A Solingen e a aroeira
O Érico, cujo nome só bastava como apresentação de menino abastado, era já quase rapazinho, quando, a caminho da escola, e de passagem por sua rua, peguei-o dando com a navalha no marco da porta de entrada de sua casa.
De costas para a rua, ele nem me notou, e não notaria tampouco o Prefeito, que por sinal, e com efeito, era um Professor Morato, que também vivia naquela mesma ladeira de São José, que descendo até o corgo, reapruma de novo, pra virar, agora bem mais íngreme, a ladeira do Vinício.
Como era possível ao Érico fazer uma coisa daquelas, estava estragando a navalha, e a porta, pus-me a pensar, sem contudo, ao menos cogitar de o interpelar. Érico era o filho caçula de um Tininho Bicalho, homem conceituado - e sempre bem barbeado - que morrera prematuramente, vitimado por um mal súbito, deixando uma viúva e muitos filhos dos olhos esverdeados, quase todos já formados, encaminhados, ou encomendados.
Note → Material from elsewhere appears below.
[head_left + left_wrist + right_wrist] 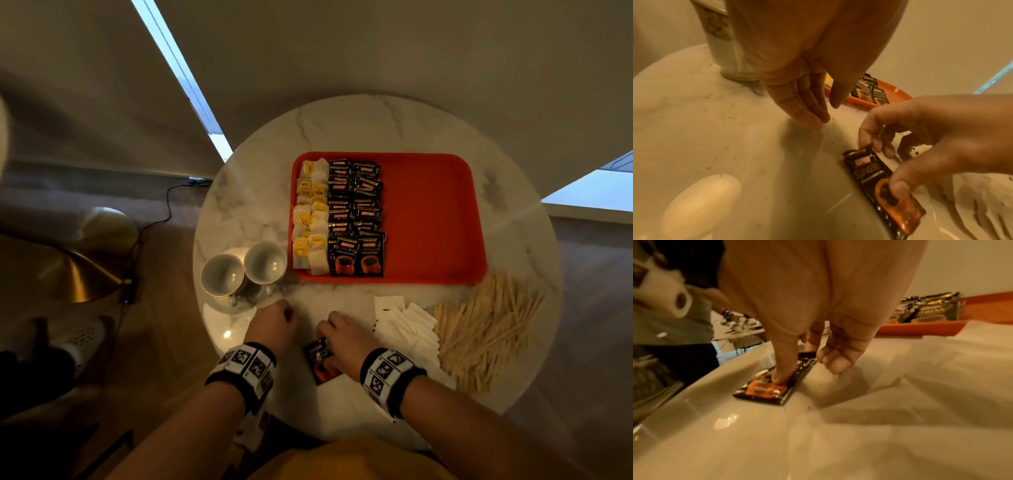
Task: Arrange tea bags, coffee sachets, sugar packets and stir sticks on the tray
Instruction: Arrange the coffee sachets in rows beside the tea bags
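Marble round table, orange tray part-filled; last loose coffee sachet at the near edge.

Tray holds tea bags along its left side and Kopiko sachets beside them; its right half is bare. Sugar packets and stir sticks wait on the marble. Your right hand pins the loose sachet, thumb pressing its orange end, fingers curled at the far end. Your left hand hovers relaxed, fingers together, holding nothing. The sachet lies flat on slick stone, so likely slide it to the edge or lift one end before pinching, then lay it in line with the sachet rows.
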Action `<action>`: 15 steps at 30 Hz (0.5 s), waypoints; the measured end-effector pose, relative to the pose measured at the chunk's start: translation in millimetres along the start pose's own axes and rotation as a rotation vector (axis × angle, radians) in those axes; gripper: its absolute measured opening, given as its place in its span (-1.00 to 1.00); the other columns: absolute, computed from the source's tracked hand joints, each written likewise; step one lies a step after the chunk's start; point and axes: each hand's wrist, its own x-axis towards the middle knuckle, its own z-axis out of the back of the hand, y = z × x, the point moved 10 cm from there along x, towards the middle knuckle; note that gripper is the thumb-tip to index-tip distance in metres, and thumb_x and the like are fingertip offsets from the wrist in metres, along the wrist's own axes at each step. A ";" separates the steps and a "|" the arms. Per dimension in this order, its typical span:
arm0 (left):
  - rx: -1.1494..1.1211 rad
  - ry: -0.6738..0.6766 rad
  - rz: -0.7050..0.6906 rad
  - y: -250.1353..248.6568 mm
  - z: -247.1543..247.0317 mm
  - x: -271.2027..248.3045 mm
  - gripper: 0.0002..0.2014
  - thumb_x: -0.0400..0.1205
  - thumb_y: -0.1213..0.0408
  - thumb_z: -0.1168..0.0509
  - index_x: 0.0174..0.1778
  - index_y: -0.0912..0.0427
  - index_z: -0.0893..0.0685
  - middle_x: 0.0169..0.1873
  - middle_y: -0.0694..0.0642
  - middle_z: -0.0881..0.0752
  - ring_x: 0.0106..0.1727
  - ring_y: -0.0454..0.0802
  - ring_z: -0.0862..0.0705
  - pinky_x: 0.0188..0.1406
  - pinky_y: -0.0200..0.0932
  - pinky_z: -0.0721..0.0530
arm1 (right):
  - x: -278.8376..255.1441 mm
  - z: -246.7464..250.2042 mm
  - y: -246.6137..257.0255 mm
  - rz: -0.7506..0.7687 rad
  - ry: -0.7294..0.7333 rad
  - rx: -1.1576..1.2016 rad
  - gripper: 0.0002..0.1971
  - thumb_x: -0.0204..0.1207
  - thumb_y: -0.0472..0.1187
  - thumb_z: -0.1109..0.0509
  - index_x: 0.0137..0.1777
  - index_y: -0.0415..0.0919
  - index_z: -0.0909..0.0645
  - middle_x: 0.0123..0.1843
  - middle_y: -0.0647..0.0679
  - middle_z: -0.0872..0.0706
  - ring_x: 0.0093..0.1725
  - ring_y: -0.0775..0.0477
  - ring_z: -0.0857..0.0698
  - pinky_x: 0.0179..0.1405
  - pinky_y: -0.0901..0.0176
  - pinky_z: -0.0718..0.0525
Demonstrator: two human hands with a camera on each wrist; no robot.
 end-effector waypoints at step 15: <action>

Fora funcionário público, ou profissional liberal, oTininho, assim como os seus também muitos irmãos e além do bom trânsito na sociedade, era gente simpática, ainda que enfática.
Foi a uma sua filha, já professora, bonita e sedutora que eu, poucos anos havia, batendo naquela mesma porta que agora o Érico feria, havia vendido um bilhete de loteria escolar. Cheguei a perder a fala quando ela graciosamente me atendeu e um Tamandaré - a nota de um cruzeiro - me estendeu.
Só ali, é que pude observar, o único defeitozinho seu: faltava-lhe a falangeta do indicador direito... Ligando as coisas agora, enquanto subia a ladeira, pus-me a pensar se não teria sido aquela mesma navalha a razão da falangeta falha.
Mas qual o quê, naquele tempo, o Tininho havia de estar vivo e não deixaria a navalha dar sopa, como agora, nas mãos de Érico. E o Érico chegava a ser até mais bonito do que a irmã, guardadas as proporções - e a navalha.
Quando daquele lado da rua voltei a passar, anos passados, aí então para visitar o João, o irmão mais velho, ou menos formoso, mas mais solteiro daquele grupo harmonioso, foi que espiei bem naqueles marcos soberbos, antigos, enquanto passos no assoalho caminhavam na minha direção: estavam incólumes. Na Solingen, a aroeira, dera uma rasteira.